[About this task] Output each line of the listing exactly, though pictures are not to appear.

[Collected data]
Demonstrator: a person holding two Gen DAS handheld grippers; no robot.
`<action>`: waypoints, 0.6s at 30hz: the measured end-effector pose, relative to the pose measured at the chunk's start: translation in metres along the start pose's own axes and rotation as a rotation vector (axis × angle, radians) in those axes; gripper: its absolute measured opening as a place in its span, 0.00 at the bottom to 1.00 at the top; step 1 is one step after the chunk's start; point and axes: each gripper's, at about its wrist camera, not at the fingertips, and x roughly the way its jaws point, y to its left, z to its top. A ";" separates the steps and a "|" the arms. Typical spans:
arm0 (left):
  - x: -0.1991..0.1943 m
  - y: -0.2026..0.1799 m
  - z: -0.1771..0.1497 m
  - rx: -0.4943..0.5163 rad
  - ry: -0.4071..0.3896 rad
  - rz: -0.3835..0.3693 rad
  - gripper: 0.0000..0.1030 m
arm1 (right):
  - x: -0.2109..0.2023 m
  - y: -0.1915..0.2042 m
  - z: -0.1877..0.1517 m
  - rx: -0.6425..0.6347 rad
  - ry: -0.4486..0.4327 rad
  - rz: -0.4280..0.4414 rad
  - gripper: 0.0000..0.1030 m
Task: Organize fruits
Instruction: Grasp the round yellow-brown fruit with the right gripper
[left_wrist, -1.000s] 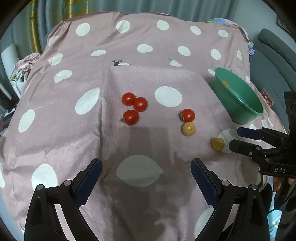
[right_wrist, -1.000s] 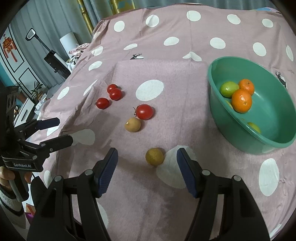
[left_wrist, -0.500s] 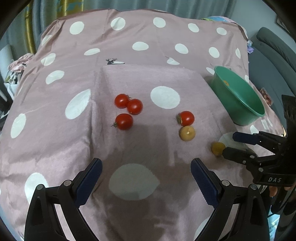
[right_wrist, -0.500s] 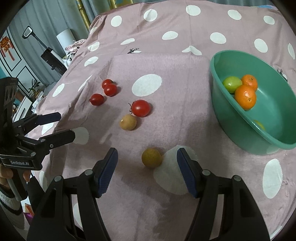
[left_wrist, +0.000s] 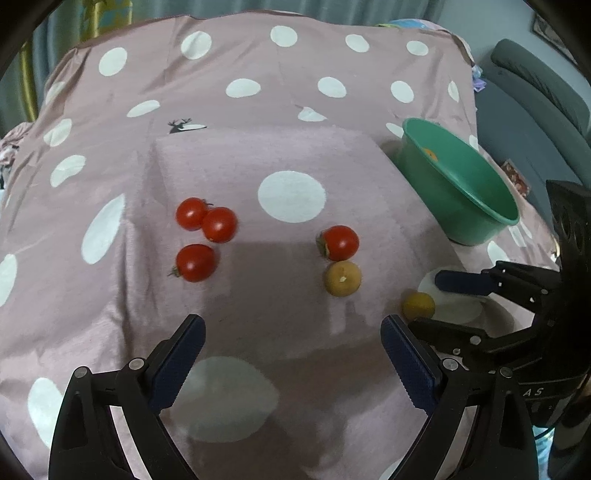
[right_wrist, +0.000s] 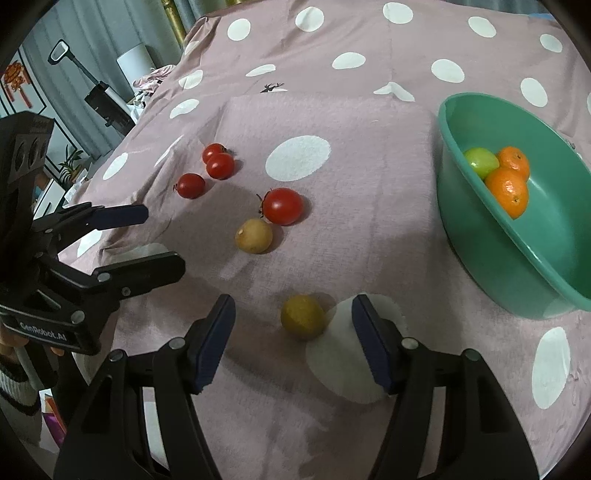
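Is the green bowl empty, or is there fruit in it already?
Not empty. The green bowl holds two oranges and a green fruit against its far wall. Any fruit behind the near rim is hidden.

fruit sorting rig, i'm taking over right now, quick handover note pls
Left gripper: open, empty, above the cloth short of the three small tomatoes.
Right gripper: open, straddling the near yellow-brown fruit, pads not on it.
Done: two oranges and a green fruit sit in the green bowl.
Left on the cloth: the three small tomatoes, a larger tomato, a tan fruit beside it, and the near yellow-brown fruit.
Suggested next: close the right gripper on that fruit, carry it to the bowl.
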 end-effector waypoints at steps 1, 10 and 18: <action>0.000 0.001 0.000 -0.005 -0.001 -0.009 0.93 | 0.001 0.000 0.000 -0.003 0.003 0.002 0.63; -0.002 0.024 -0.004 -0.066 -0.017 -0.039 0.93 | 0.007 0.001 -0.002 -0.042 0.021 -0.008 0.54; 0.004 0.019 -0.004 -0.068 0.002 -0.039 0.93 | 0.013 0.003 -0.003 -0.066 0.031 -0.002 0.48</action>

[Worked solution]
Demonstrator: a person holding two Gen DAS handheld grippers; no robot.
`<action>`: waypoints, 0.6s at 30hz: the measured end-effector pose, relative to the pose measured at the chunk's start: translation in metres along the start pose's own axes and rotation as a rotation vector (axis × angle, radians) in those axes; gripper: its absolute measured opening as a place in its span, 0.00 at the bottom to 1.00 at the top; step 1 is one step after the chunk's start; point and axes: each gripper's, at about its wrist camera, not at the fingertips, and x roughly the way its jaws point, y to its left, z to its top. A ";" separates the steps and a "|" the arms. Typical spans:
arm0 (left):
  - x: -0.1991..0.1943 m
  - y: -0.2026..0.1799 m
  - z: -0.1771..0.1497 m
  - rx: -0.4943..0.5163 rad
  - ry: -0.4071..0.3896 rad
  - rz: -0.3835..0.3693 rad
  - gripper: 0.0000..0.1030 m
arm1 (right):
  - x: -0.2109..0.2023 m
  - y: -0.1915..0.2042 m
  - z: -0.1877..0.1517 m
  - rx: -0.6425..0.6347 rad
  - ry: -0.4486..0.4327 rad
  - rz: -0.4280..0.4414 rad
  - gripper: 0.0000..0.1030 m
Task: Organize fruits
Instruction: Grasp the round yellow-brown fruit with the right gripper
[left_wrist, -1.000s] 
[right_wrist, -1.000s] 
[left_wrist, -0.500s] 
[right_wrist, -0.500s] 
[left_wrist, +0.000s] 
[right_wrist, +0.000s] 
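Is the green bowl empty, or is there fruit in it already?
Not empty. The green bowl holds two oranges and a green fruit against its far wall. Any fruit behind the near rim is hidden.

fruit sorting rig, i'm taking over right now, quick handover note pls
Left gripper: open, empty, above the cloth short of the three small tomatoes.
Right gripper: open, straddling the near yellow-brown fruit, pads not on it.
Done: two oranges and a green fruit sit in the green bowl.
Left on the cloth: the three small tomatoes, a larger tomato, a tan fruit beside it, and the near yellow-brown fruit.
Suggested next: close the right gripper on that fruit, carry it to the bowl.
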 end-effector waypoints at steps 1, 10 and 18: <action>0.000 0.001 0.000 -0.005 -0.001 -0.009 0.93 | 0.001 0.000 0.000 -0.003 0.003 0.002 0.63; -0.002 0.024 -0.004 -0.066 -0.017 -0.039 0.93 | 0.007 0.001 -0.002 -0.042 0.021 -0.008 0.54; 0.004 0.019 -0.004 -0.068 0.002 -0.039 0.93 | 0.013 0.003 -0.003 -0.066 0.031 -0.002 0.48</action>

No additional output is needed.